そして、もうひとつ。妻の料理レベルがめきめき上達していること。とにかくなんでも自分で作れるようになっているのだ。ヨーグルト、食パン、シフォンケーキ、ルーを使わないカレー、フォー、味噌、ケチャップ、ベーグル、豆腐、納豆などなど、「え、それって家で作れるの!?」と思うものばかりでいつもびっくりさせられている。イオンもコストコも業務スーパーもなく、食材が限られているにもかかわらず、これだけいろんな料理を味わうことができているからこそ、私の「おいしい」の頻度も増えているのは間違いない。本当にありがとう。

そう考えると「おいしい」の数は、家族との関係性を表しているんだと思う。料理をつくるときは、しっかり栄養をとって元気に過ごしてほしい、美味しい料理を味わってほしいと願う。食べるときは、つくってくれた人にその美味しさや感動を伝えたいと願う。その気持ちの分だけ、「おいしい」が増える。いま思えば、「食に興味がない」と平気な顔をして言っていたことはとても恥ずかしく、なんと親不孝なことだったのか。「おいしい」と言うことばを扱えるほど、人として成熟していなかったのかもしれない。

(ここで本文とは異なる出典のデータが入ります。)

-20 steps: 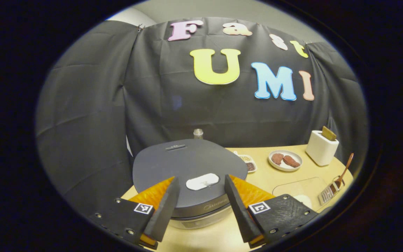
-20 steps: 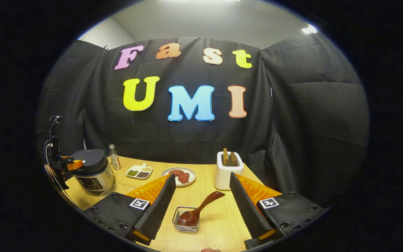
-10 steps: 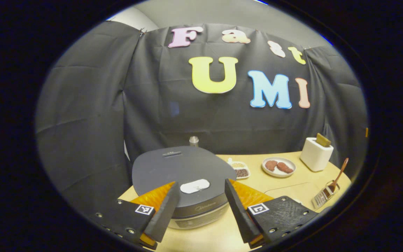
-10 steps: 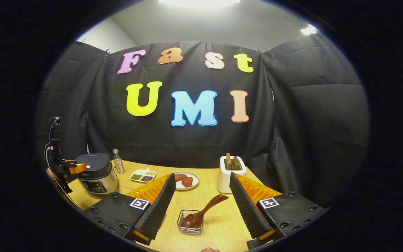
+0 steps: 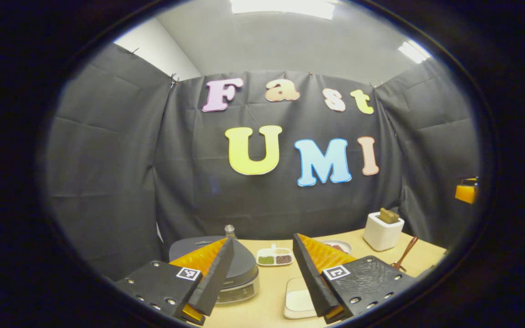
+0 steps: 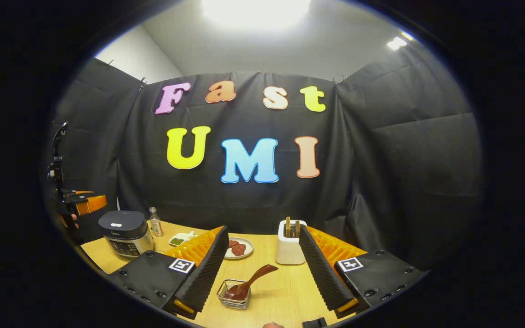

先日、妻が好きだという映画『しあわせのパン』を一緒に観た。大泉洋演じる主人公はパン屋を営んでおり、看板商品はカンパーニュ。カンパーニュの語源は「カンパニオ」であり、その意味は「仲間」。さらにもとをたどれば「パンを分け合う人」という意味だそうだ。だからか、登場人物たちがパンを食べるシーンでは、かならず大きなパンを大切な人と分け合って食べる様子が描かれていた。うん、そうだよな。食事を分け合える人がいるのは幸せなことだし、一緒に食べるからこそより美味しく楽しく感じるもの。これからも、毎日、毎食、「おいしい」の四文字を分かち合える食卓を守っていこう。